• _WHAT YOU WILL DO_:
Leave the images aside and repeat the whole listing exactly.

______

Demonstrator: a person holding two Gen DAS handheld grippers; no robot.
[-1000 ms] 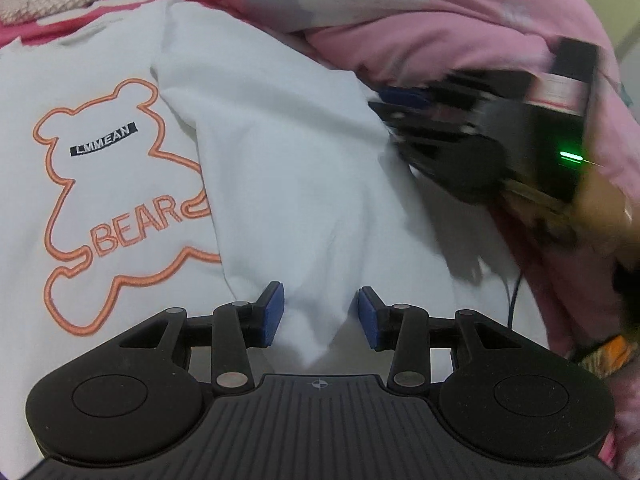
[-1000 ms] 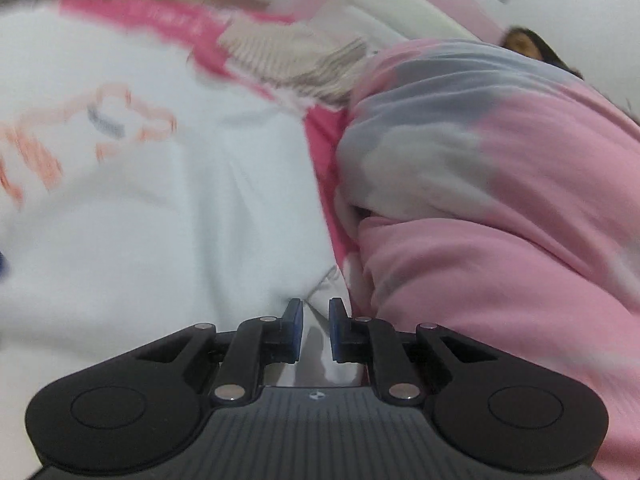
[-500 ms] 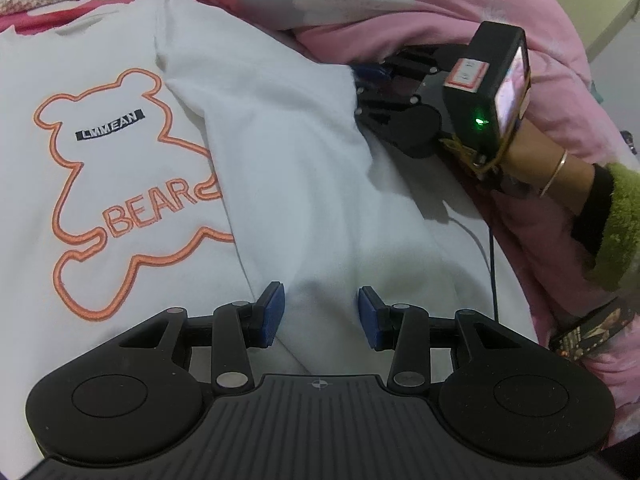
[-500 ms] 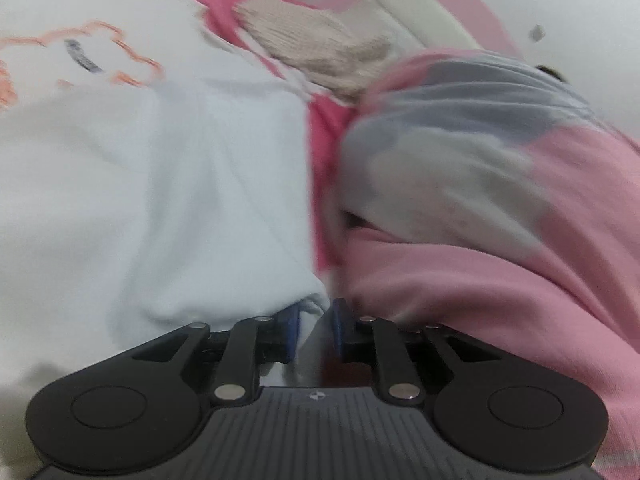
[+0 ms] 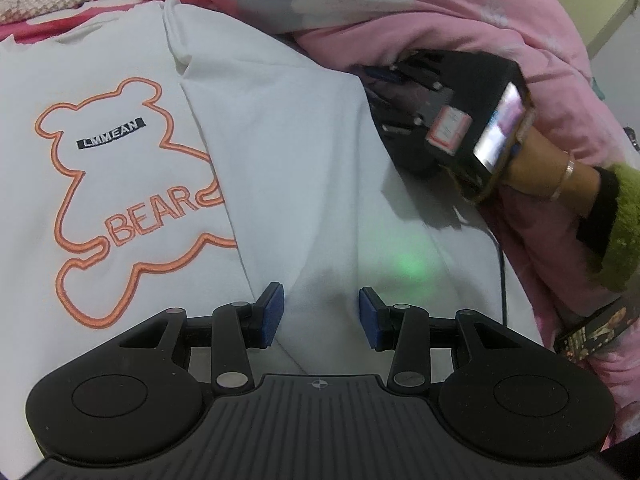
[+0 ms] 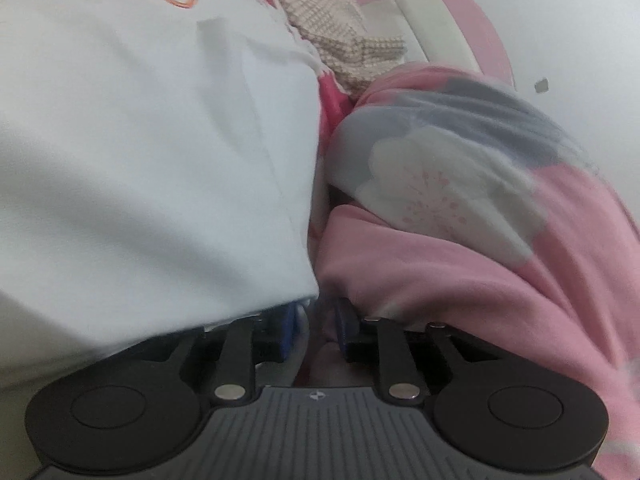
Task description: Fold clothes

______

• _PROBLEM SOLUTION_:
Demonstrator: a person holding two Gen DAS handheld grippers; no robot.
[-1000 ms] 
[-1000 ms] 
[-500 ms] 
[-500 ms] 
[+0 ms] 
[+0 ms] 
Task description: Fold clothes

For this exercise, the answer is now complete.